Problem statement:
Pictures in the data must not be copied, but everything else should be output exactly.
(Input data begins)
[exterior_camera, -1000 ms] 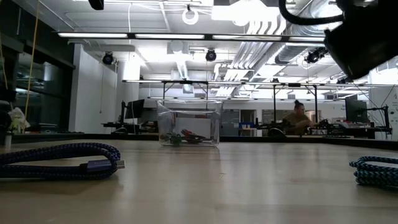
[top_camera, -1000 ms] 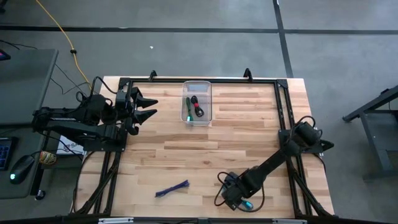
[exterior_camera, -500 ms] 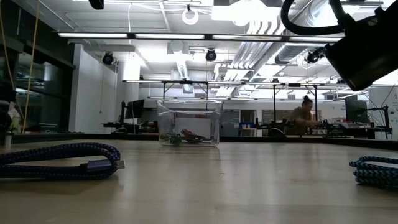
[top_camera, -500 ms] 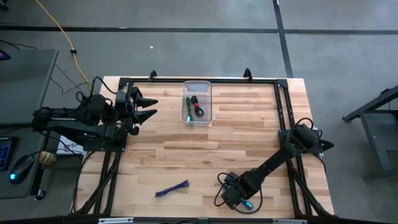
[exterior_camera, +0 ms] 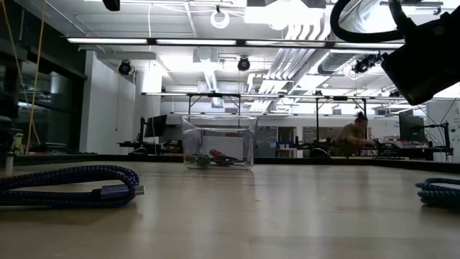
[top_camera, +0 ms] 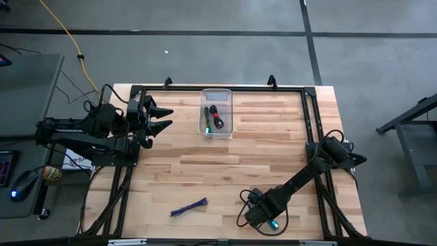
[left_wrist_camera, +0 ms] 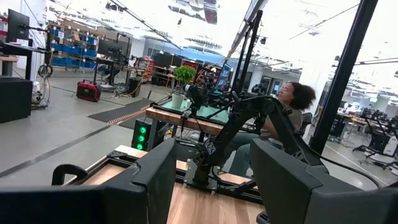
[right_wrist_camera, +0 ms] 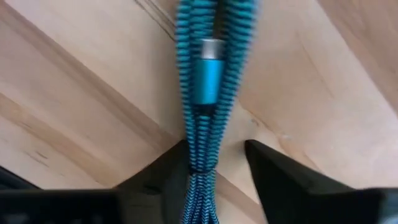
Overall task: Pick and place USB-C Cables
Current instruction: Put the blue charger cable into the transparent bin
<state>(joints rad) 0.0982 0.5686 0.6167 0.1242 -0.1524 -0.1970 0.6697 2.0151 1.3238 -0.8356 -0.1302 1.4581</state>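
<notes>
Since the earlier frames my right gripper [top_camera: 270,223] has come down a touch over the teal cable [right_wrist_camera: 205,93], and in the low view that bundle now shows less of itself at the edge of the picture; nothing else on the table has shifted. Taking the clear bin [top_camera: 217,109] as my landmark: the green cable [top_camera: 206,121] and the red-and-black cable [top_camera: 216,117] already lie inside it, so I judge two of the four placed. The purple cable [top_camera: 189,207] lies on the wood well apart from the bin, towards the near edge and a little to the left-arm side, untouched. The teal cable is also far from the bin, near the same edge but on the right-arm side. In the right wrist view its strands run between my right fingers [right_wrist_camera: 273,171], one finger either side and close in, but I see a gap on one side and cannot tell whether the squeeze is complete; I'd call it closing on the bundle, not yet a firm hold. My left gripper [top_camera: 162,117] waits open and empty beside the bin. Left to do, by my reckoning: lift and carry teal, then purple.
</notes>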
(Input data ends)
Solved problem:
[exterior_camera, -1000 ms] 
[top_camera, -1000 ms] 
[exterior_camera, -500 ms] 
[top_camera, -500 ms] 
[exterior_camera, +0 ms] 
[top_camera, +0 ms] 
[left_wrist_camera, +0 ms] 
[right_wrist_camera, +0 ms] 
Overall task: Pick and place USB-C Cables
Current instruction: Put the blue charger cable into the transparent bin
<state>(joints rad) 0.0982 0.5686 0.6167 0.1242 -0.1524 -0.1970 0.6697 2.0151 1.3238 -0.8356 -0.1302 1.4581</state>
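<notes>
Since the earlier frames my right gripper [top_camera: 270,223] has come down a touch over the teal cable [right_wrist_camera: 205,93], and in the low view that bundle now shows less of itself at the edge of the picture; nothing else on the table has shifted. Taking the clear bin [top_camera: 217,109] as my landmark: the green cable [top_camera: 206,121] and the red-and-black cable [top_camera: 216,117] already lie inside it, so I judge two of the four placed. The purple cable [top_camera: 189,207] lies on the wood well apart from the bin, towards the near edge and a little to the left-arm side, untouched. The teal cable is also far from the bin, near the same edge but on the right-arm side. In the right wrist view its strands run between my right fingers [right_wrist_camera: 273,171], one finger either side and close in, but I see a gap on one side and cannot tell whether the squeeze is complete; I'd call it closing on the bundle, not yet a firm hold. My left gripper [top_camera: 162,117] waits open and empty beside the bin. Left to do, by my reckoning: lift and carry teal, then purple.
</notes>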

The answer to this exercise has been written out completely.